*EXERCISE REQUIREMENTS*. Only the lines from the start of the data to the line containing "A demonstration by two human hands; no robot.", both included, should be output, exactly and without pictures.

===== DATA BELOW =====

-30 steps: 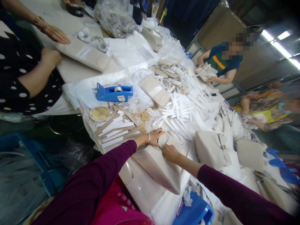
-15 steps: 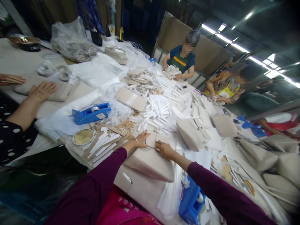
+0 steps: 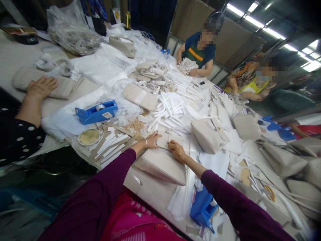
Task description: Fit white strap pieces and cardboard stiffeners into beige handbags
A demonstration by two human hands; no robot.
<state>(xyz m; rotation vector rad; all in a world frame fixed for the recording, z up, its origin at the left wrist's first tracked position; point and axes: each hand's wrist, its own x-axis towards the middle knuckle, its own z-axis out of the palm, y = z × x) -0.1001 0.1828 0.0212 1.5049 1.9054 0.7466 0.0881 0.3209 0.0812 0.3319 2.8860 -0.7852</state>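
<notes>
A beige handbag (image 3: 163,165) lies on the worktable in front of me, its flap spread away from me. My left hand (image 3: 152,140) grips the left edge of the flap between thumb and fingers, a bracelet on its wrist. At the flap's right part, my right hand (image 3: 176,150) is closed on the small metal clasp (image 3: 169,145), which its fingers partly cover. Another beige bag (image 3: 207,135) with a buckled strap stands to the right of my hands. White paper tubes (image 3: 167,112) are heaped just beyond them.
Blue tape dispensers stand at left (image 3: 96,112) and lower right (image 3: 203,207). Paper strips (image 3: 112,147) and a round tin (image 3: 89,137) lie left. A co-worker's hand (image 3: 41,87) rests on a beige piece. Two people work across the table; more bags are at right.
The view has shifted slightly, so the near bag and my hands appear a little higher. My hands keep their holds. At left, one of the co-worker's hands has gone out of view.
</notes>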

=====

*OUTPUT FOR THIS TASK*.
-30 steps: 
-15 steps: 
+0 steps: 
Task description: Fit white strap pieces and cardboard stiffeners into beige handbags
A demonstration by two human hands; no robot.

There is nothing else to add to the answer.